_Your objective_
Working from the listing below, pick each line containing the word "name" and copy it.

_Data to process_

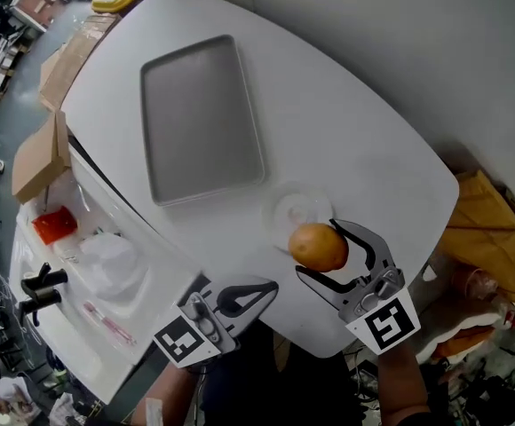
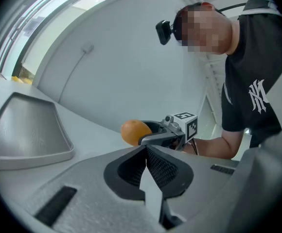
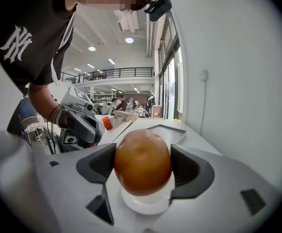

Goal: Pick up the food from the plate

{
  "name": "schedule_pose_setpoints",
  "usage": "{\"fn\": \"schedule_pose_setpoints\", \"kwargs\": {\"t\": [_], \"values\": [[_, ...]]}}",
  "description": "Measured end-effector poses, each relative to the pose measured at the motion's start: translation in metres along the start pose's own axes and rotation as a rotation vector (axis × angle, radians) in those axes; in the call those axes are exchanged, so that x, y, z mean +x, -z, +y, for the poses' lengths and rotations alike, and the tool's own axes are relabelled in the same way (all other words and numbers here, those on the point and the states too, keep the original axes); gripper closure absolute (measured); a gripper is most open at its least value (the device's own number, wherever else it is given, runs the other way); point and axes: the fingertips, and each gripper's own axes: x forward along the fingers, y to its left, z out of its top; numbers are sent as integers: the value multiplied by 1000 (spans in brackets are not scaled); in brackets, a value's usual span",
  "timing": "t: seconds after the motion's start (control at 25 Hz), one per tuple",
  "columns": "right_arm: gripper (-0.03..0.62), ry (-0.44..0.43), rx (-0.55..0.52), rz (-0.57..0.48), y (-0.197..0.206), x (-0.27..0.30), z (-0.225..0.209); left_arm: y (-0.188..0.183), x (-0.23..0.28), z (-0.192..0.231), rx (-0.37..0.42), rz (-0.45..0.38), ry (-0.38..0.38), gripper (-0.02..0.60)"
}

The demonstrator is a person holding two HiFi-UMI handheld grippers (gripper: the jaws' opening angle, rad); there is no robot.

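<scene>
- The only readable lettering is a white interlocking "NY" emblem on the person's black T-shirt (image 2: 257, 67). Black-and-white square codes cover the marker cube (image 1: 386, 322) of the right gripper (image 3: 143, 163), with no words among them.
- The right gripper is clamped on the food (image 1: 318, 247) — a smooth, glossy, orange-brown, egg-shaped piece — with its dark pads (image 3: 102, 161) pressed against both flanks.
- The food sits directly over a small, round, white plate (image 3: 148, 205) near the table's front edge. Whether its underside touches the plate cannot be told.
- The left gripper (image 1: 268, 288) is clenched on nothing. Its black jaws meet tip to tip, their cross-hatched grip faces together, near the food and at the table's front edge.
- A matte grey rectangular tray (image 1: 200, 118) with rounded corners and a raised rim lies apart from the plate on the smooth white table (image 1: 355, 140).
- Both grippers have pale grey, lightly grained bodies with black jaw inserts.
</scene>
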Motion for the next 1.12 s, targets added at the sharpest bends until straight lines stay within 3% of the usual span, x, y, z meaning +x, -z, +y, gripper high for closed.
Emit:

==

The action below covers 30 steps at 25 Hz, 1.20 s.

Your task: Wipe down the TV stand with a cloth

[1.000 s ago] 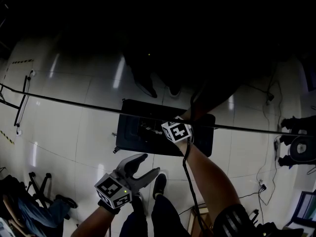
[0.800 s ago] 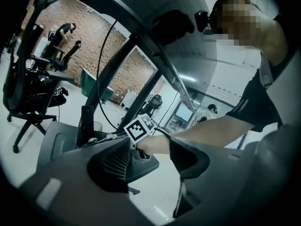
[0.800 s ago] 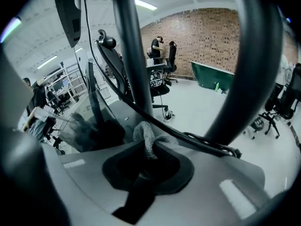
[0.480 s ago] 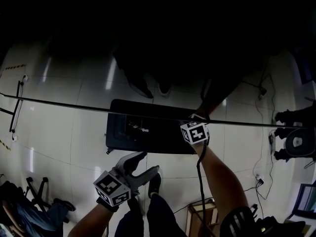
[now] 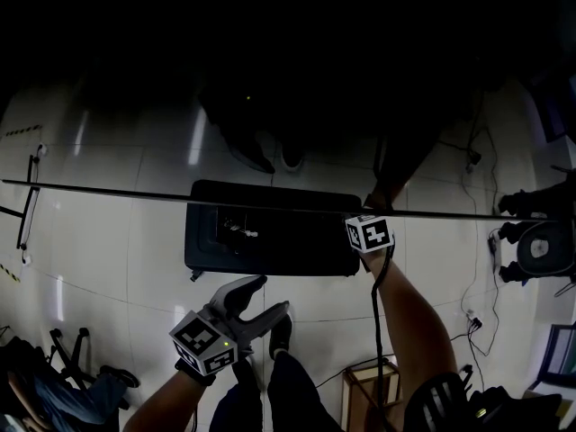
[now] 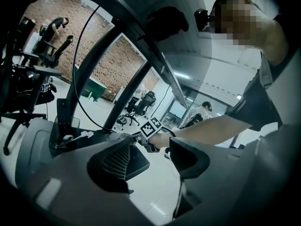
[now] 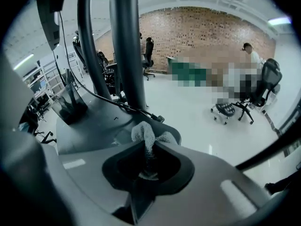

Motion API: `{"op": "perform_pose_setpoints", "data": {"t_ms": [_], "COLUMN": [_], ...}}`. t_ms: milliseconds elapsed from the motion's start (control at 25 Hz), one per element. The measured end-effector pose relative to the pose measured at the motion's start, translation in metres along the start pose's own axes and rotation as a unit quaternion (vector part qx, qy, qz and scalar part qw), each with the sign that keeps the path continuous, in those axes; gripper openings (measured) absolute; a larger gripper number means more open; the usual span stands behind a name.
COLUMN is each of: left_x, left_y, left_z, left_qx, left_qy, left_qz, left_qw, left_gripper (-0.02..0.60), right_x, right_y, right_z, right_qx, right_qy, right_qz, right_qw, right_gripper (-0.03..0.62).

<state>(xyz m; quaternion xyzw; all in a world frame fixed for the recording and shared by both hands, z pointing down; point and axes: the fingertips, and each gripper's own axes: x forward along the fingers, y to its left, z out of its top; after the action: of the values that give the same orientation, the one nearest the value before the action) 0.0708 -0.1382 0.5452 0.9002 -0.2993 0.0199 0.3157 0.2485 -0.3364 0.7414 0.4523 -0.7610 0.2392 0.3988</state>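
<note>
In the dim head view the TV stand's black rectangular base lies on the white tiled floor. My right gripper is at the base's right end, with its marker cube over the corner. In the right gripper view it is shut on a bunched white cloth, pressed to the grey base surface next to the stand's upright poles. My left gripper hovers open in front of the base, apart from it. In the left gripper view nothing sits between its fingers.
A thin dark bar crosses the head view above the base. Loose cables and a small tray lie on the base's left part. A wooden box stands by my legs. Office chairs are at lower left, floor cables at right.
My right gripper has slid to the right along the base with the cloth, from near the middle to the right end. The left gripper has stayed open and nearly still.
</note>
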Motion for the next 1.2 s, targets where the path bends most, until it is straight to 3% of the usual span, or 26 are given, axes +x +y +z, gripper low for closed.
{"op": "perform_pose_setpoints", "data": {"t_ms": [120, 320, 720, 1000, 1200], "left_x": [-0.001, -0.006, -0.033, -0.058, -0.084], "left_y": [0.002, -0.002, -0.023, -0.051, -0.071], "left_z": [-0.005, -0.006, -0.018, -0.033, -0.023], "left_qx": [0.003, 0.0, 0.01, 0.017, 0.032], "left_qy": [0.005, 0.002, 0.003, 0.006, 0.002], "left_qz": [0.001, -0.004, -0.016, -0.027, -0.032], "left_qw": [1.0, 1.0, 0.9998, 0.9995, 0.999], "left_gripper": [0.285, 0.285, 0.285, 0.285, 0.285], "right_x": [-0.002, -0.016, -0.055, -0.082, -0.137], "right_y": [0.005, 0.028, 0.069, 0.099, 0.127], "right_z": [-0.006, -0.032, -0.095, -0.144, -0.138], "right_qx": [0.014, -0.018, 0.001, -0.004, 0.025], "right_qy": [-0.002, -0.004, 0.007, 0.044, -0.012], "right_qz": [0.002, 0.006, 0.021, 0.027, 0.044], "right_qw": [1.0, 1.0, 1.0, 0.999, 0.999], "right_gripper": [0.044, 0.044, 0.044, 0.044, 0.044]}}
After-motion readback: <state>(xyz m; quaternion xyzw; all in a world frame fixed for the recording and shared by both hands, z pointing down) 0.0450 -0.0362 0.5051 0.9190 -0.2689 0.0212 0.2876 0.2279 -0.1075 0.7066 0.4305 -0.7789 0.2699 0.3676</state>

_Response to the task_
  "name": "schedule_pose_setpoints",
Motion API: `{"op": "perform_pose_setpoints", "data": {"t_ms": [_], "COLUMN": [_], ...}}`. t_ms: milliseconds elapsed from the motion's start (control at 25 Hz), one per element. The measured end-effector pose relative to the pose measured at the motion's start, translation in metres along the start pose's own axes and rotation as a unit quaternion (vector part qx, qy, qz and scalar part qw), each with the sign that keeps the path continuous, in those axes; gripper openings (measured) absolute; a larger gripper number means more open; the usual span stands behind a name.

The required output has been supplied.